GENERAL DESCRIPTION Manta
rays are large beautiful sea creatures that live in warm temperate waters.
Their side or pectoral fins have evolved into wide triangular wings which are
use to easily propel themselves through the water. With wingspans that reach
over 20 feet across, manta rays are one of the largest animals in the ocean.
Their broad blanket-like bodies earned them the name manta, which
means cloak in Spanish. Their Hawaiian name is Hahalua.
Mantas are members of a
group called batoids, which include rays, skates and related
fish. More specifically, manta rays are members of a larger ray group,
scientifically called Myliobatiformes. Rays share common
characteristics such as flattened, streamlined bodies and pectoral fins that
have evolved large and wide to make up much of their bodies.
Manta rays belong to the
family of rays referred to as devil rays, scientifically called Mobulidae. Devil
rays share the common characteristic of cephalic or head
fins. When unfurled, the fins help to funnel in food and water into the mouth.

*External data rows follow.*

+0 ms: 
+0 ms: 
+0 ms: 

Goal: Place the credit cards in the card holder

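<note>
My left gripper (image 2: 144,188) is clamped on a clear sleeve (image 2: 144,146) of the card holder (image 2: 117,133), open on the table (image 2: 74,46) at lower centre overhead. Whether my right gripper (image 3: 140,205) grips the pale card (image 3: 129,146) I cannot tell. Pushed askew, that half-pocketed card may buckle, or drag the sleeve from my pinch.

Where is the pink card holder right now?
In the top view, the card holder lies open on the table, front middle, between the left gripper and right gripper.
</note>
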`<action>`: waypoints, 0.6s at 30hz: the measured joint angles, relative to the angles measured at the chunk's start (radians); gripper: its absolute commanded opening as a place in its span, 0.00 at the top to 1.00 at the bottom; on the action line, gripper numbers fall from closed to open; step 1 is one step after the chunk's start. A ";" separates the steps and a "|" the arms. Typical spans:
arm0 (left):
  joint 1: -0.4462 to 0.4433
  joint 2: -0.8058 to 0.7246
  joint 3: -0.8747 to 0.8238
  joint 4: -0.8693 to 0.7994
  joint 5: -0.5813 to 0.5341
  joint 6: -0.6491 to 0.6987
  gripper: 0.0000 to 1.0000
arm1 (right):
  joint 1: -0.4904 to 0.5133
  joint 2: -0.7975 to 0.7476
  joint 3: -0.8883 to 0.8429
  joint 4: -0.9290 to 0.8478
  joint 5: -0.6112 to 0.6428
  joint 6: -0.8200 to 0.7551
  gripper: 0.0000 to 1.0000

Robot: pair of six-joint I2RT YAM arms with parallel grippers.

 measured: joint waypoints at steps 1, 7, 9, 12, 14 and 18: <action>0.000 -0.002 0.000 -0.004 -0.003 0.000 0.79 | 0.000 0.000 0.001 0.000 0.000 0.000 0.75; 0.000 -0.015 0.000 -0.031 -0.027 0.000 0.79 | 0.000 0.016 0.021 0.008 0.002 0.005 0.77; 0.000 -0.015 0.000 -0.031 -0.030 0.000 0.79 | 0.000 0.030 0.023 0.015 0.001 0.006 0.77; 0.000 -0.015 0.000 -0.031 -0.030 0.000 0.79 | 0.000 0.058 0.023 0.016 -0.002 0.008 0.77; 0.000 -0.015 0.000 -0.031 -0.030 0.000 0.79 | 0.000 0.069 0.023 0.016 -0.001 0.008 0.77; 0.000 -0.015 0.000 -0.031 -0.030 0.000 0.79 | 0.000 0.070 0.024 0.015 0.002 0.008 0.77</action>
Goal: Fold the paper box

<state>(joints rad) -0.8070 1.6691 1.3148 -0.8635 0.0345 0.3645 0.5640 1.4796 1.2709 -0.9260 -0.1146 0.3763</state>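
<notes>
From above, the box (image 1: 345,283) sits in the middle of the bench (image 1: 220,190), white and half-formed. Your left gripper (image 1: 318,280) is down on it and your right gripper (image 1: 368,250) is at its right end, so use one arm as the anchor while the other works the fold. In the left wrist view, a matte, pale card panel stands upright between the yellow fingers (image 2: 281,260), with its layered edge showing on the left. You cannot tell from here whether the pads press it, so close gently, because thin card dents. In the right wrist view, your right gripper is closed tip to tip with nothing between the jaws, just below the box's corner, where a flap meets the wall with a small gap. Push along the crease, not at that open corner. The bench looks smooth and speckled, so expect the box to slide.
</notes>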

To make the fins more streamlined, manta rays can roll up these flexible
appendages. When furled, these fins were thought to resemble devil horns.
When further broken down,
manta rays belong to the genus; Manta and the species name birostris.
Presently, the scientific community identifies all manta rays as one species
called Manta birostris. In the past, manta rays were broken into
as many as nine species based on their size, coloration, and location.

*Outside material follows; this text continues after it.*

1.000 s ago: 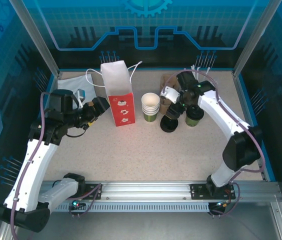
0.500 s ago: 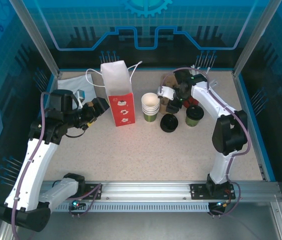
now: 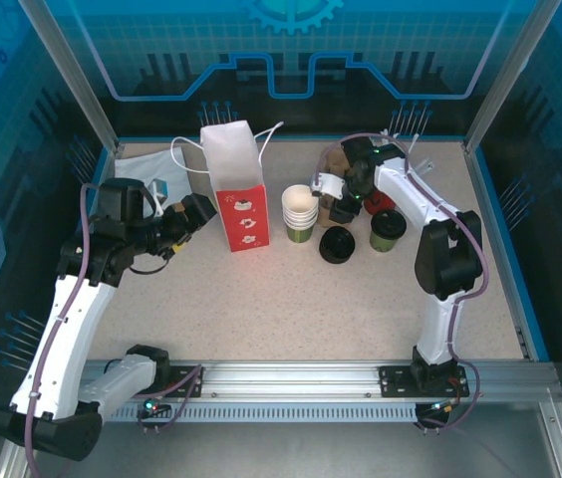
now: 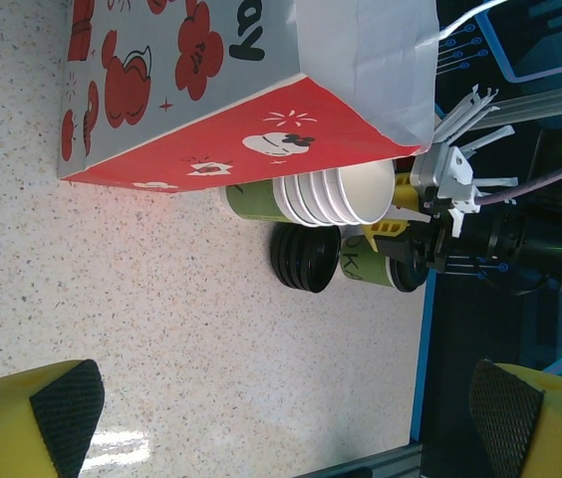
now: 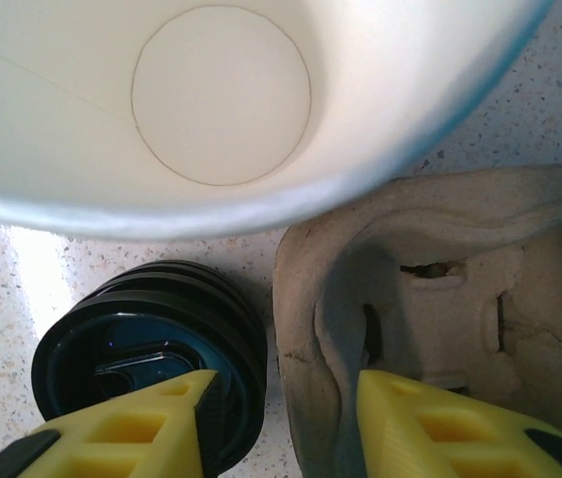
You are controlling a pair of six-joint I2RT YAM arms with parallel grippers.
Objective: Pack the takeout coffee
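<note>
The cups (image 3: 299, 214), a nested stack, white over green, stand upright between the bag (image 3: 239, 194) and the carrier (image 5: 440, 279), mouth up. The black lids (image 3: 337, 245) sit just on the near side of the carrier. The right gripper (image 5: 281, 383) is far nearer: the cups lie just to its left, and its jaws, part-spread and pinching nothing visible, straddle the gap where the lids meet the carrier rim. The left gripper (image 3: 201, 211) waits beyond the bag, jaws spread wide. Against 1 second ago, the right jaws have narrowed, the wrist has shifted back-left, the elbow has swung inward; nothing else has moved.
</note>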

Researchers are working on clearing up this mystery by taking tissue samples of
various animals worldwide and comparing mitochondrial DNA.
MORPHOLOGY: Many of what were in the past-considered different species of manta
rays are in fact simply different colors of mantas. Similar to how there are
different races in humans, mantas can have different color morphologies. In
Hawaii, we typically see mantas that are black dorsally (on their back) with
white dorsal "shoulder bars". Ventrally (on their belly) they are
mostly white, with a pattern of black spots. While the dorsal coloration is
relatively similar in mantas worldwide, ventrally they can be very different. The
most extreme difference is the "black mantas". These mantas are
predominantly black on their ventral surface, with small spots or patches of
white. While both black and white mantas can be seen together in some
locations, the white color morphology is always more dominant. However, we know
these are not different species because where they are seen together, the white
mantas are genetically more similar to black mantas from that area than they are
to white mantas from any other area.